The company had tried to compete with Qualcomm in the smartphone modem market. During the second quarter, they waved the white flag and sold that business to Apple (NASDAQ:AAPL).
Also, Intel’s management had hoped data center chips could become the company’s next great revenue driver. Intel has not lost this battle yet, but it has faced a strong competitive challenge from AMD. Rumors abound that Alphabet (NASDAQ:GOOGL, NASDAQ:GOOG) has begun to make Google-specific server boards with chips from AMD and not Intel.
This represents a severe setback to Intel. This happened because AMD took a massive lead over Intel in this key area. AMD continues to increase CapEx on its 7nm chip at a time when Intel struggles to ramp up production on its 10nm chip.
Intel Still Could Recover
Intel saw a massive decline following the first-quarter earnings report. A subsequent recovery fell back following the second-quarter release. Consequently, Intel only trades about 10% above its 52-week low.
However, despite these setbacks, investors should not count Intel out . As our own James Brumley mentioned, AMD’s 7nm Ryzen chips have not always reached the advertised operating speeds. Hence, AMD’s lead in this area may turn out to be much less than advertised.

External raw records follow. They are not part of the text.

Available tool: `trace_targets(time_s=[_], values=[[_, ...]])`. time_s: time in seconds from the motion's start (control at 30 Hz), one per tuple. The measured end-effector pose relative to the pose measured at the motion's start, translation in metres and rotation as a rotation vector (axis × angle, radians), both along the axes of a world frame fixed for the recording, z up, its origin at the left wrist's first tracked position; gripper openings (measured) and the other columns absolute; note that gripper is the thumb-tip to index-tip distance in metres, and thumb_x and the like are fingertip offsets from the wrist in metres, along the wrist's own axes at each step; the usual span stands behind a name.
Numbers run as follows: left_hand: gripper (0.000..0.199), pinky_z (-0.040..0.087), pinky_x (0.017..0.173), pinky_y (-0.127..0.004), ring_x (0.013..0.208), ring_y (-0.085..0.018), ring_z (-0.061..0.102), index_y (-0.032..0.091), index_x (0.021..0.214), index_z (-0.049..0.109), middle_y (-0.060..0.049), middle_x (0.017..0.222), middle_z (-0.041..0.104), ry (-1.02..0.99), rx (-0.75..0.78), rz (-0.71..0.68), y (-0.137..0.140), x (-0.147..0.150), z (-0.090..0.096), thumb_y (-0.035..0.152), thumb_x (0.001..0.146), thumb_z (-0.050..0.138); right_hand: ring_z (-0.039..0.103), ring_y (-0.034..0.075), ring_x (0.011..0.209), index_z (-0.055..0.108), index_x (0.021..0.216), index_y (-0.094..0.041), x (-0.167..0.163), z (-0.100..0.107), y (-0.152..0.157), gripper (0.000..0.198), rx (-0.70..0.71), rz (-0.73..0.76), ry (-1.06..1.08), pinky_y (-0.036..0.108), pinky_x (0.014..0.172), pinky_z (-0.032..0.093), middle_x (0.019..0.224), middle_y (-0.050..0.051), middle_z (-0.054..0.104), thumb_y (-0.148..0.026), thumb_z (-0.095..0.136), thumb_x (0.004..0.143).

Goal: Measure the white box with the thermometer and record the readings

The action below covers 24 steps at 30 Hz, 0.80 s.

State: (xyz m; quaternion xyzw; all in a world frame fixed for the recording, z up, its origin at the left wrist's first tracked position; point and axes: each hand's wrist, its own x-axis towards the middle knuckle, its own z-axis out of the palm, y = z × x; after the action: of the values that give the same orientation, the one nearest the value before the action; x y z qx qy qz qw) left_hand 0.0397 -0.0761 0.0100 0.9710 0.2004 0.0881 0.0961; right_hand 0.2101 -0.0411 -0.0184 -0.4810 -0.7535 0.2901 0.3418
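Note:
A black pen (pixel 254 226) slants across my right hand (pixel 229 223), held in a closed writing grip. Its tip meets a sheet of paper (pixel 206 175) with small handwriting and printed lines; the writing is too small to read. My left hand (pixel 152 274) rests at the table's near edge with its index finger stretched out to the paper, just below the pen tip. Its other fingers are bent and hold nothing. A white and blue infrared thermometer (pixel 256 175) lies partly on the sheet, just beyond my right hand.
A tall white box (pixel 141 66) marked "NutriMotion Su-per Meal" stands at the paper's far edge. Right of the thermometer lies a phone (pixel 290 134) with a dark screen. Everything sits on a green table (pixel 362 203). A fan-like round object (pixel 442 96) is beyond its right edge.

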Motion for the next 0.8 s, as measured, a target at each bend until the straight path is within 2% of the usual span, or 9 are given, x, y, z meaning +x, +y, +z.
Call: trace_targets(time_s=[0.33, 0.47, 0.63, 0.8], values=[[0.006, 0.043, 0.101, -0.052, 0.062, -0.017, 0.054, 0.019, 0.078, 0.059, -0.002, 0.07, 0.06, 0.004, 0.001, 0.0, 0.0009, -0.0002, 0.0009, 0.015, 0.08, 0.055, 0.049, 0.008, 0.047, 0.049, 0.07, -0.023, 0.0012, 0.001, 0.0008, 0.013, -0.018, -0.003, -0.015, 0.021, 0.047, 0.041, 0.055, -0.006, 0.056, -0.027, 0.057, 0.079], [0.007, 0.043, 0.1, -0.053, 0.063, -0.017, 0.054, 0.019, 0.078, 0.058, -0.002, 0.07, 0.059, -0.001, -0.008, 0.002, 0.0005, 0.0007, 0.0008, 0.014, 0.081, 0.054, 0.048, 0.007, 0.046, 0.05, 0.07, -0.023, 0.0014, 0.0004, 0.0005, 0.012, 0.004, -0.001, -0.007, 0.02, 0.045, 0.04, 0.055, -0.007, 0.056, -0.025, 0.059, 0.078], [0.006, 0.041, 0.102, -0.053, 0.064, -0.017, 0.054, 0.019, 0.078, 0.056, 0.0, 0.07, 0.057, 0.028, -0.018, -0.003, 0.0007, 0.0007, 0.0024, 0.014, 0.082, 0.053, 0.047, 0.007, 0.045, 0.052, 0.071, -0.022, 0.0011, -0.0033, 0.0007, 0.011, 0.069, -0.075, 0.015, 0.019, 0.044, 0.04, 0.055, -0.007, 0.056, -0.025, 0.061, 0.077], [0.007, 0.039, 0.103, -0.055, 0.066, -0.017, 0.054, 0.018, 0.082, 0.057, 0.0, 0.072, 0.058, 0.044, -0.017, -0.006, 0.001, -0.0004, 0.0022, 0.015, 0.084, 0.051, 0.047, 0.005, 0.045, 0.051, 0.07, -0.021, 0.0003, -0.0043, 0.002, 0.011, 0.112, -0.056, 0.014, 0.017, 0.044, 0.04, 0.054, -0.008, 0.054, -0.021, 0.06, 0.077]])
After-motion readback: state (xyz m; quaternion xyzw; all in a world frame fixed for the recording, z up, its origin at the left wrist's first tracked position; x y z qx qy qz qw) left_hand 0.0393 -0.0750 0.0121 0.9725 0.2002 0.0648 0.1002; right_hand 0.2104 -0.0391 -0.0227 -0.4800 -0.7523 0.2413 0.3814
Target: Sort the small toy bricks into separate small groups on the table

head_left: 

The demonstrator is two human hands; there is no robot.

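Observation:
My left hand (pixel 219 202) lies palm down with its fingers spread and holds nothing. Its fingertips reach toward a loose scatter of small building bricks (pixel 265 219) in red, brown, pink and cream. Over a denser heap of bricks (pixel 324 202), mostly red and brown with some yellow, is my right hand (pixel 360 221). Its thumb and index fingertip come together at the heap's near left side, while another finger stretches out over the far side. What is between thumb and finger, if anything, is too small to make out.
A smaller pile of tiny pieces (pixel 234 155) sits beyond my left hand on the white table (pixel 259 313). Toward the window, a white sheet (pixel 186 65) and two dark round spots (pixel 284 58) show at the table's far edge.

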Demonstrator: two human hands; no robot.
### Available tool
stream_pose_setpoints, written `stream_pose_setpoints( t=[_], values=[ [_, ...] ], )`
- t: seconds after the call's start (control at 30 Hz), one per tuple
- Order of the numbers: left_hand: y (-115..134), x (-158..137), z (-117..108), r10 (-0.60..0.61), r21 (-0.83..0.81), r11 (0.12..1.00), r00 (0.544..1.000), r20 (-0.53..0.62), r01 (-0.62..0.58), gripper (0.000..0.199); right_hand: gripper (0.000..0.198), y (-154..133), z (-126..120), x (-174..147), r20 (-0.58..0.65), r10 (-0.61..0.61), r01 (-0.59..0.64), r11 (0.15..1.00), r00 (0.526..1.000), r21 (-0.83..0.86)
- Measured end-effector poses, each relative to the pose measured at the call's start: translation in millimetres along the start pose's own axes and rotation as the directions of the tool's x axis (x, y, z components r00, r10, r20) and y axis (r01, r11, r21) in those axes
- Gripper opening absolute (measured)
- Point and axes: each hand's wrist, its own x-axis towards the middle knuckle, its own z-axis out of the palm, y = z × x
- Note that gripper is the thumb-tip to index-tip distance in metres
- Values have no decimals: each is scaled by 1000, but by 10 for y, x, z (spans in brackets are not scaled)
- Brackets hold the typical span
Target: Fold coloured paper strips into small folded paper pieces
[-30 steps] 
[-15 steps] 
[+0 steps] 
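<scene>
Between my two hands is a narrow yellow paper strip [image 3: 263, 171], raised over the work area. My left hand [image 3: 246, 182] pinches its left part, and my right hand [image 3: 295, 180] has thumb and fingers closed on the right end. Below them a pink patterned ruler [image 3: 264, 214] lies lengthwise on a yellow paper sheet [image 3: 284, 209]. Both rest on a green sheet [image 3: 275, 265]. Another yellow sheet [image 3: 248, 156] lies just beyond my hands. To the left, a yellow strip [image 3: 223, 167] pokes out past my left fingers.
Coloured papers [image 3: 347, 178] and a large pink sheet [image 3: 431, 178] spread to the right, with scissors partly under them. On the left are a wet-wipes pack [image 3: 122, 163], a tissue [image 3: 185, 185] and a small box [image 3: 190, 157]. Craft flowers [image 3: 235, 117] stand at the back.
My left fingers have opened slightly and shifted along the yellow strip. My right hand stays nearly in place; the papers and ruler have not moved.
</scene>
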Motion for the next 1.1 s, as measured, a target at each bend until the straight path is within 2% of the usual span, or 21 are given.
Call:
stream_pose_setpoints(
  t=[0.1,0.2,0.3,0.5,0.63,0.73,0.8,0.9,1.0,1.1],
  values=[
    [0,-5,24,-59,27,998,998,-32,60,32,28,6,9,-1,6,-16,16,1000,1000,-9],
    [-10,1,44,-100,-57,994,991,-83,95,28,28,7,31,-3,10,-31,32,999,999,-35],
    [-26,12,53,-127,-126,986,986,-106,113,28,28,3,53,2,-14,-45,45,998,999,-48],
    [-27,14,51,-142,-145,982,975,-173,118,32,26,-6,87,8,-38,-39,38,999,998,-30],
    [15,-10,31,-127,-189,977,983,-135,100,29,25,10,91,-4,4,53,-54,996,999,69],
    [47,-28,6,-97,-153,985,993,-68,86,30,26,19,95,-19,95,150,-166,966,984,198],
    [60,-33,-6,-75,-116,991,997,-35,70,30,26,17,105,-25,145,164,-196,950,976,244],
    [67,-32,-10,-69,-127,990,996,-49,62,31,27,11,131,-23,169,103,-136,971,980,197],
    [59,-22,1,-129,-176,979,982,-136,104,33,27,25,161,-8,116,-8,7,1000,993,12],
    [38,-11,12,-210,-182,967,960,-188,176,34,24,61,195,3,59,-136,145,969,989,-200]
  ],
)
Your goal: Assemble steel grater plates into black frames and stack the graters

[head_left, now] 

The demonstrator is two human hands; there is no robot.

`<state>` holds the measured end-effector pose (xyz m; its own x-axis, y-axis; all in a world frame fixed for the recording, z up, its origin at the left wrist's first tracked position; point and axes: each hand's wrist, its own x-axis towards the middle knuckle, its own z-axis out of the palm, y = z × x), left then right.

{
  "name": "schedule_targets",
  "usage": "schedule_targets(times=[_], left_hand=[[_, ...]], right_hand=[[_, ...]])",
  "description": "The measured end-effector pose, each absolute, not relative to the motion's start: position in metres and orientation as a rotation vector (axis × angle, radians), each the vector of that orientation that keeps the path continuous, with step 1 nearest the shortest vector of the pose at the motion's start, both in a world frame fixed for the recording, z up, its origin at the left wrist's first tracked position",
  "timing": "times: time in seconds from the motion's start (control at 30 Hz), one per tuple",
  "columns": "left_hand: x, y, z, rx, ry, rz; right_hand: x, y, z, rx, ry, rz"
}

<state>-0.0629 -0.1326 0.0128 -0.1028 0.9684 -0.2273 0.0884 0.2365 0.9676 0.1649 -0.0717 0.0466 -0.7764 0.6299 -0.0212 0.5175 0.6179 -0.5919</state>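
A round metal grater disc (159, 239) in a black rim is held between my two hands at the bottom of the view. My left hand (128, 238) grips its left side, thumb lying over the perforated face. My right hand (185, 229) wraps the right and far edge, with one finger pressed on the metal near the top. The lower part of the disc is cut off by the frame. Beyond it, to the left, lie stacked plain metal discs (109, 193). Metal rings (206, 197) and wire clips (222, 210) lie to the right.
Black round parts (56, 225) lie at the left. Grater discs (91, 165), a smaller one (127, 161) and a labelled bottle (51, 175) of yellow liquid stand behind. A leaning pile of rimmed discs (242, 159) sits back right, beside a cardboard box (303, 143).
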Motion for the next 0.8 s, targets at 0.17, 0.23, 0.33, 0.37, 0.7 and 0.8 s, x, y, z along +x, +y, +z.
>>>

Moreover, InvestorPlace contributor Chris Lau also points out that Intel has an enormous opportunity in 5G. Once users begin to adopt 5G, “network cloudification” could again bring servers powered by Intel chips to the forefront.
The Bottom Line on Intel Stock
Intel appears well-positioned for buyers. Now, the INTC stock price currently stands at around $47 per share. This takes the forward price-to-earnings (PE) ratio to just 10.6.
Admittedly, the fact that profits will shrink by an estimated 4.1% this year and only grow by 1.4% in 2020 does not inspire investors. And with INTC falling back after looking like it will sustain a recovery, investors may feel gun shy.
However, the current valuation represents a low for INTC by historical standards. The PE ratio averaged 15.6 over the last five years. Also, INTC stock often saw a PE ratio well above 30 during the PC era.
If the current performance of MSFT stock is an indication, a return to prominence could bring Intel the same level of multiple expansion. Furthermore, Intel stock has repeatedly bounced back whenever it fell below the $45 per share level. Hence, I see little downside at current prices.
Also, indications point to a sustained recovery, eventually. Analysts forecast an average profit growth rate of 7.33% per year over the next five years.
Also, the dividend of $1.26 per share yields almost 2.7%. It also has risen every year for the last four years and has never seen a cut. All of this leaves investors with little to lose by buying at these levels.
Profiting from Intel stock may require some patience. However, it could again attain some level of market leadership once 5G becomes more widely adopted. If nothing else, investors can do worse than collecting a 2.7% dividend yield while they wait for this recovery.